# REQUIRED ACTION:
Would you please output, word for word, the span of the listing below that opens on the line containing "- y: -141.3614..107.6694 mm" and closes on the line containing "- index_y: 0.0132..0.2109"? Include both ends and nothing more.

SOURCE DATA: Begin

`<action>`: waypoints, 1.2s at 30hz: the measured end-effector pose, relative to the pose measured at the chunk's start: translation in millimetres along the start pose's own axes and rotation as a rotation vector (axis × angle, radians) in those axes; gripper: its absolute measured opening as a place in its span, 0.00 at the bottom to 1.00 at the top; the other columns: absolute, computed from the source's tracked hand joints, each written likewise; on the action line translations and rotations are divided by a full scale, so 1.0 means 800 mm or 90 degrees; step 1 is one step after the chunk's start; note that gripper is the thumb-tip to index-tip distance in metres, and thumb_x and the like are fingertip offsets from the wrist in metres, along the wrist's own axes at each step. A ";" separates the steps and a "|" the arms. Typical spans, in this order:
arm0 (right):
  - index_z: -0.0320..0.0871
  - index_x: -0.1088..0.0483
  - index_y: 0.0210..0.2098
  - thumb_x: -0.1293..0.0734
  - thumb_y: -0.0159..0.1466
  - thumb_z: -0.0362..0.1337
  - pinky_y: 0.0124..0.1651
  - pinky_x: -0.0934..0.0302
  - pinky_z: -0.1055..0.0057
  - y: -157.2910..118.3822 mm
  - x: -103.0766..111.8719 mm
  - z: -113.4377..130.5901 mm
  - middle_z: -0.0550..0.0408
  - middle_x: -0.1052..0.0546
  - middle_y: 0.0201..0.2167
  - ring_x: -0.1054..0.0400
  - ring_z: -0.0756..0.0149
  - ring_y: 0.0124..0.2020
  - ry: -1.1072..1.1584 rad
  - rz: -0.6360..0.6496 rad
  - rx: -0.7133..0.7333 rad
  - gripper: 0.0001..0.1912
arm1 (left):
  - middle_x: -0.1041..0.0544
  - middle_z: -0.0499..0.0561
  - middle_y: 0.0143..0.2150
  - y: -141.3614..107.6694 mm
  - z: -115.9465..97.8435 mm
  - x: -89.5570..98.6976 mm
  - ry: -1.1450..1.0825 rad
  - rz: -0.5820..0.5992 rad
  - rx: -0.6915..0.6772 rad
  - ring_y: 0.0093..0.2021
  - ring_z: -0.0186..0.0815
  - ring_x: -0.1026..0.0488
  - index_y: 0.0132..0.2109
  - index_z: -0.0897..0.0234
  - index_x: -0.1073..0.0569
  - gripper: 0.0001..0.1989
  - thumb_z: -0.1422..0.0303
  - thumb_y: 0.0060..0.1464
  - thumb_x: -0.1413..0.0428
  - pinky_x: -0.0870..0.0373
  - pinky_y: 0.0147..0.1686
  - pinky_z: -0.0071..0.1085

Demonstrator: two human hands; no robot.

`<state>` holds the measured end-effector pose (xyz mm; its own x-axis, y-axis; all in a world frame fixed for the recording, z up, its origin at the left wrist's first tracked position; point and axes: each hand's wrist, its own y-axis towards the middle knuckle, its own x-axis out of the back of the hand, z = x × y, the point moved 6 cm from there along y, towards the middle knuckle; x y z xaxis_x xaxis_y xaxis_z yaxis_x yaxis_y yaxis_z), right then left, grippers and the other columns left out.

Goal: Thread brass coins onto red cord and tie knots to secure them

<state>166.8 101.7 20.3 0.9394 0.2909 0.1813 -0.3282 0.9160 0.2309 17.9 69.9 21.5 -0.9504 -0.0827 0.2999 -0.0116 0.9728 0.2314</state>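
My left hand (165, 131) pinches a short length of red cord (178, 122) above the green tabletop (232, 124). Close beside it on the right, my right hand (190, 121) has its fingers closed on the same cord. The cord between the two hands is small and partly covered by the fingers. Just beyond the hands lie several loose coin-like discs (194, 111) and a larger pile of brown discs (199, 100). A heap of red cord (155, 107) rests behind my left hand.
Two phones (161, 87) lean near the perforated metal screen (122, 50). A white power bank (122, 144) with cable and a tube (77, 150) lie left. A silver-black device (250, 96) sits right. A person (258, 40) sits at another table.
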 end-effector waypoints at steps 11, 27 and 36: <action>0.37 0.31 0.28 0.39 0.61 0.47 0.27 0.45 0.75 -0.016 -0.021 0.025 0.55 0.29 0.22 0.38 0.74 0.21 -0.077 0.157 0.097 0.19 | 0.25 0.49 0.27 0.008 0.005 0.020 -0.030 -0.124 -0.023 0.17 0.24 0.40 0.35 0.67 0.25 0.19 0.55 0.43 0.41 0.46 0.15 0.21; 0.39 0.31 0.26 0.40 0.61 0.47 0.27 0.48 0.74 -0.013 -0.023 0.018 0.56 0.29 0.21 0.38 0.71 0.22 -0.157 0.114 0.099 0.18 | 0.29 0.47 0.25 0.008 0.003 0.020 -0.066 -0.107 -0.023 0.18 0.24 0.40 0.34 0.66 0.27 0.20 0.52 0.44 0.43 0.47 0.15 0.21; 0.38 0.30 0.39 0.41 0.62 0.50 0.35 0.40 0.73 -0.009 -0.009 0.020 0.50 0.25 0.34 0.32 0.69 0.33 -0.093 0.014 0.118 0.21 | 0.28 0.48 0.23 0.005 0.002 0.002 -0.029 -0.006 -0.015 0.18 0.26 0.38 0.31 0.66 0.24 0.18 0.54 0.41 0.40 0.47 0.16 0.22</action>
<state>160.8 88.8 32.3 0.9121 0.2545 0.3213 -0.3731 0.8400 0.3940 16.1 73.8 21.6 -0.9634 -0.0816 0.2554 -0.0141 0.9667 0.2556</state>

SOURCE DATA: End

# RESPONSE BELOW:
  - y: -141.3614..107.6694 mm
  - z: -115.9465..97.8435 mm
  - x: -89.5570..98.6976 mm
  - ry: -1.1450..1.0825 rad
  - rz: -0.5820..0.5992 rad
  - rx: -0.6915..0.6772 rad
  - ring_y: 0.0093..0.2021
  - ring_z: -0.0186..0.0815
  - ring_x: -0.1026..0.0488
  - index_y: 0.0132..0.2109

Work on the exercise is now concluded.